Évaluation des risques : un outil simple, interactif, gratuit et personnalisé !
Si la loi n’impose aucun formalisme particulier, toutes les entreprises doivent se doter d’un document unique d’évaluation des risques professionnels.
Pour faciliter sa conception, le site de l’Assurance Maladie ainsi que l’Institut national de recherche et de sécurité (INRS) proposent gratuitement un outil d’évaluation des risques professionnels adapté à chaque secteur d’activité.
Cet outil, qui prend la forme d’un questionnaire anonyme, est structuré à partir des situations les plus récurrentes dans une trentaine de secteurs d’activité différents.

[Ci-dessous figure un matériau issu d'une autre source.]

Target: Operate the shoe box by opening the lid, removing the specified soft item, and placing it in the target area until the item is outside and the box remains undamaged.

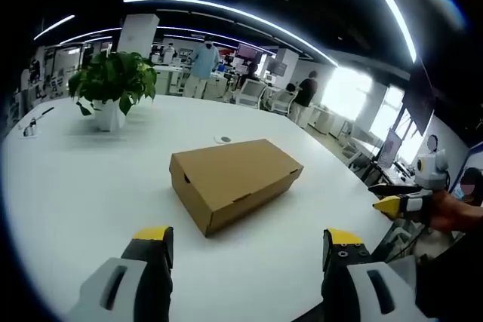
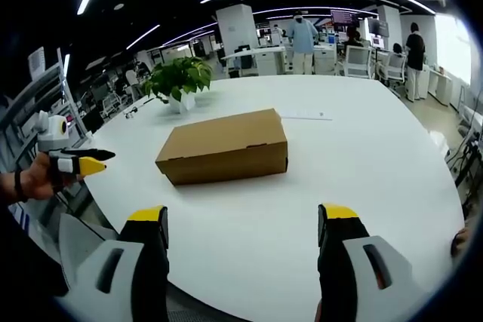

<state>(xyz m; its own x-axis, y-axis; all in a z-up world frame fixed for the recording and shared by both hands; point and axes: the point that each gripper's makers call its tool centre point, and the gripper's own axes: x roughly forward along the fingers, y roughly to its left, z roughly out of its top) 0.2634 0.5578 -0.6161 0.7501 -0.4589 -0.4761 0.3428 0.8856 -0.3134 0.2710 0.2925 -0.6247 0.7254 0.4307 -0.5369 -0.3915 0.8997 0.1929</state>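
Shoe box (image 1: 235, 181) centre frame, lid shut. My left gripper (image 1: 247, 250) and right gripper (image 2: 243, 228) both released, well short. I advise lifting lid front edge gently.

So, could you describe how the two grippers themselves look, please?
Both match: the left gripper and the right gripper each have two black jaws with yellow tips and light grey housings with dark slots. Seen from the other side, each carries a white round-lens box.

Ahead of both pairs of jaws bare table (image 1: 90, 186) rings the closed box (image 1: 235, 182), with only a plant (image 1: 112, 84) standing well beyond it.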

Après avoir renseigné une adresse électronique ainsi qu’un mot de passe, cet outil vous permettra d’identifier et d’estimer chaque situation de risque professionnel et d’y associer un niveau de priorité, notamment au regard de la récurrence ou d’une éventuelle récurrence du risque.
Ensuite, il vous permettra d’établir un plan d’action afin de définir des solutions de prévention adaptées pour chaque risque professionnel.

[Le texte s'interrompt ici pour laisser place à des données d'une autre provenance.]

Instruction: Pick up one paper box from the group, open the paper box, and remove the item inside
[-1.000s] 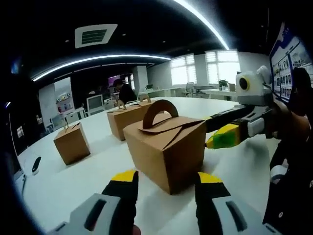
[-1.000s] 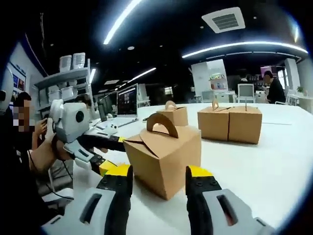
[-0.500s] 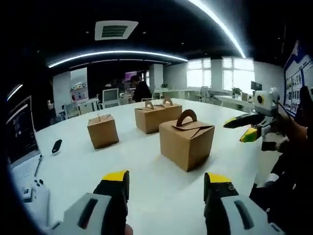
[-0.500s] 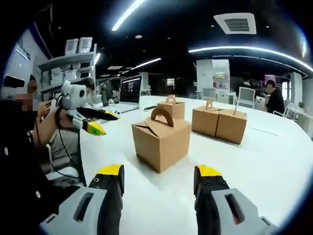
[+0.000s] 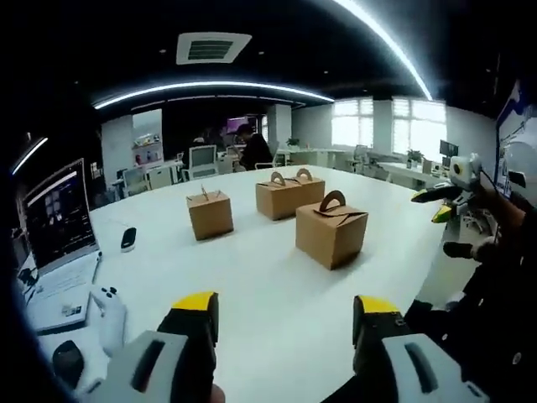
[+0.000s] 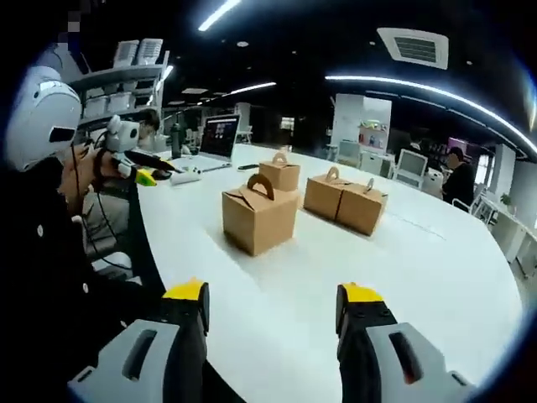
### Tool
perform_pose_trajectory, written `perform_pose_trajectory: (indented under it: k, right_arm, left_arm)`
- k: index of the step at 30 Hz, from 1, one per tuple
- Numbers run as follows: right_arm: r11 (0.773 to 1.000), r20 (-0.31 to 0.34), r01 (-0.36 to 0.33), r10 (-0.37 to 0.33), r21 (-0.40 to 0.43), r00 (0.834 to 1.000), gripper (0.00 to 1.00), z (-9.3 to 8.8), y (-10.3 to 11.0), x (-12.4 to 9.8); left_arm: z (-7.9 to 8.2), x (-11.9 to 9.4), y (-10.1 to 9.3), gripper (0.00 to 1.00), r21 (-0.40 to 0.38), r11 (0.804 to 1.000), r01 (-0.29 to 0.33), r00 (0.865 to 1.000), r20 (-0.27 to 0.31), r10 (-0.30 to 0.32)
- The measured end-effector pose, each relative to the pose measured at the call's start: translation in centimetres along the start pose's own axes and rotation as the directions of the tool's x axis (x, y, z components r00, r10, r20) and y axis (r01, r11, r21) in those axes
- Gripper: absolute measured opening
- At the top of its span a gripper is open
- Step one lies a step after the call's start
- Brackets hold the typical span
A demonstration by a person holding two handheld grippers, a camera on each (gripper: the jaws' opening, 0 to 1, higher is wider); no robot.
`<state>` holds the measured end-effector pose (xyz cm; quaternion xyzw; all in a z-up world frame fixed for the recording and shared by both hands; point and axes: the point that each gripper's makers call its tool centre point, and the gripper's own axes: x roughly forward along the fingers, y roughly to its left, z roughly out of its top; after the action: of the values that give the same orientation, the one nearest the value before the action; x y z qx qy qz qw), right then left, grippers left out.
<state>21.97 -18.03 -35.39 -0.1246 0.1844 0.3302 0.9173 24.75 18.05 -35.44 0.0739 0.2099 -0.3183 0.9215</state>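
Paper box [image 5: 331,238] [image 6: 258,219] with arched handle stands closed on the white tabletop [image 5: 268,311], nearest of four boxes, well apart from both tongs. Left tongs [image 5: 285,315] and right tongs [image 6: 271,302] are released, grasping nothing. Risk, as judged: thin card may crush under a hard squeeze, or the box may slide on the smooth tabletop; neighbouring boxes [image 5: 289,194] could be knocked. No legible brand or writing on any box; laptop [image 5: 52,220] screen text unreadable

Matt brown paper boxes [image 5: 331,236] — creased card, dull — ahead of the jaws on a smooth, glossy white table [image 5: 277,311].
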Motion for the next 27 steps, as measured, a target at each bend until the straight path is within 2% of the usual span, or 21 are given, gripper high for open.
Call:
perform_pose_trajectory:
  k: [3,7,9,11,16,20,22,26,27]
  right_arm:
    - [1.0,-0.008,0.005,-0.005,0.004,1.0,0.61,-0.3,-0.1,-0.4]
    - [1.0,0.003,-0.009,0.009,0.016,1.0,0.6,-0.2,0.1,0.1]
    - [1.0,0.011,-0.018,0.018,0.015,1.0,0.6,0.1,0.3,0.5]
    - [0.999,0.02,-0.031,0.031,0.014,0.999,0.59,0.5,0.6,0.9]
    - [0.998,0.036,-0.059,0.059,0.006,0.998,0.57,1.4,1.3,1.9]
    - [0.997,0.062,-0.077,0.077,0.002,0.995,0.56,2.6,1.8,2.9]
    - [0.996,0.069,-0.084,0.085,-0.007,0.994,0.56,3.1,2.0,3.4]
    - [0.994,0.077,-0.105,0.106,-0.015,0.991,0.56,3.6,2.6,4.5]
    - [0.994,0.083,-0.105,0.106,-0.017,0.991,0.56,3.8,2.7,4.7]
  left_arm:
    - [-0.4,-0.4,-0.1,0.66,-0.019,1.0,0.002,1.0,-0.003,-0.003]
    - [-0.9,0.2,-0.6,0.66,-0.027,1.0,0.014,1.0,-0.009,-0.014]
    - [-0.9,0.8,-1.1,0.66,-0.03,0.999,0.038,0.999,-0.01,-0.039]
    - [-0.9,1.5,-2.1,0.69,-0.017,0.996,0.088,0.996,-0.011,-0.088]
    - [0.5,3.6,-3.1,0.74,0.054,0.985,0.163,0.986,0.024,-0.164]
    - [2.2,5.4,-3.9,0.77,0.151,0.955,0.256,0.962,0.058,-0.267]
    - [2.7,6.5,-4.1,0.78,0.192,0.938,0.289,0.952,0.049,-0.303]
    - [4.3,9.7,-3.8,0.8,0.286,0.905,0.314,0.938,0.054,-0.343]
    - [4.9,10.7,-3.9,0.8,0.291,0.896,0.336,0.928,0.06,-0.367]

Enfin, vous pourrez télécharger et imprimer 4 types de rapport :
- un rapport texte récapitulant les situations de risques et mesures de prévention associées ;
- un plan d’action reclassant par ordre de priorité toutes les mesures de prévention programmées ;
- une vue d’ensemble des risques listant tous les risques identifiés, pour contrôler si les risques et mesures sont gérés correctement ;
- une vue d’ensemble des mesures permettant de lister l’ensemble des mesures à mettre en œuvre afin d’assurer le suivi du plan d’action dans les 3 prochains mois.